● **Exercise brief**: Give the listing again character for character, but drop the images.

● **Source material**:

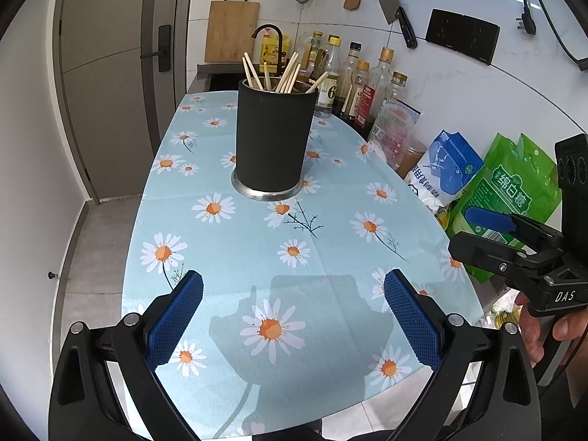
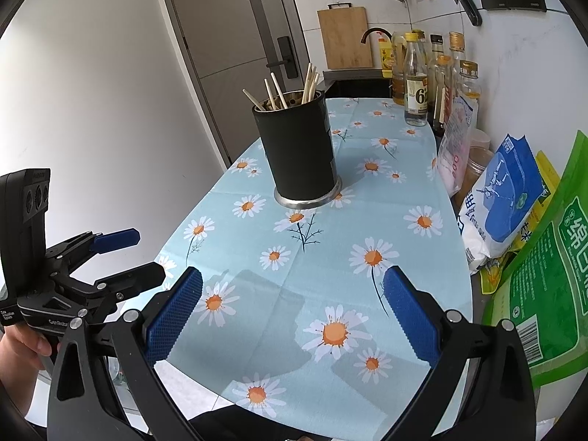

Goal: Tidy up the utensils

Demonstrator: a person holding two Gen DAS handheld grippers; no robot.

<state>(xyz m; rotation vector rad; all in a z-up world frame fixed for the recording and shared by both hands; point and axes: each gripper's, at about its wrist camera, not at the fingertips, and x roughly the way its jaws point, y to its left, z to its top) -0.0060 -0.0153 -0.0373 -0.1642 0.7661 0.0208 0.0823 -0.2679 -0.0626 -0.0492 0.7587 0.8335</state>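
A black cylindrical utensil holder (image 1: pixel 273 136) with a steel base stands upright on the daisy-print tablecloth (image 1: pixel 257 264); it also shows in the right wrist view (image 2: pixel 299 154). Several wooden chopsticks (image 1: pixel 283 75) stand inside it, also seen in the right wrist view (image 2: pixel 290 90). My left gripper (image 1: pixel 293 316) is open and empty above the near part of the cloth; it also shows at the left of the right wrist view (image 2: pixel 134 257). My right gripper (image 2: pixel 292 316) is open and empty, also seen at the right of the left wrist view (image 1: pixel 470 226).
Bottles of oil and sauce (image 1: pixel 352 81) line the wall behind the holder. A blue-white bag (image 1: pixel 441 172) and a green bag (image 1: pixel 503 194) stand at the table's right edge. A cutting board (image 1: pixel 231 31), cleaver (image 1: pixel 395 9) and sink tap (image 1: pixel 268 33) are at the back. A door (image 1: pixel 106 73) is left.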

● **Reply to the exercise**:
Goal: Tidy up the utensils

Demonstrator: a person holding two Gen DAS handheld grippers; no robot.

<state>(xyz m; rotation vector rad; all in a z-up world frame fixed for the recording and shared by both hands; point and axes: each gripper's, at about its wrist camera, not at the fingertips, and x roughly the way its jaws point, y to its left, z to its top) -0.0060 -0.0153 -0.0373 -0.1642 0.7661 0.0208 0.0823 -0.2679 -0.0626 -0.0492 0.7587 0.8335</state>
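A black cylindrical utensil holder (image 1: pixel 273 136) with a steel base stands upright on the daisy-print tablecloth (image 1: pixel 257 264); it also shows in the right wrist view (image 2: pixel 299 154). Several wooden chopsticks (image 1: pixel 283 75) stand inside it, also seen in the right wrist view (image 2: pixel 290 90). My left gripper (image 1: pixel 293 316) is open and empty above the near part of the cloth; it also shows at the left of the right wrist view (image 2: pixel 134 257). My right gripper (image 2: pixel 292 316) is open and empty, also seen at the right of the left wrist view (image 1: pixel 470 226).
Bottles of oil and sauce (image 1: pixel 352 81) line the wall behind the holder. A blue-white bag (image 1: pixel 441 172) and a green bag (image 1: pixel 503 194) stand at the table's right edge. A cutting board (image 1: pixel 231 31), cleaver (image 1: pixel 395 9) and sink tap (image 1: pixel 268 33) are at the back. A door (image 1: pixel 106 73) is left.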

No further output is expected here.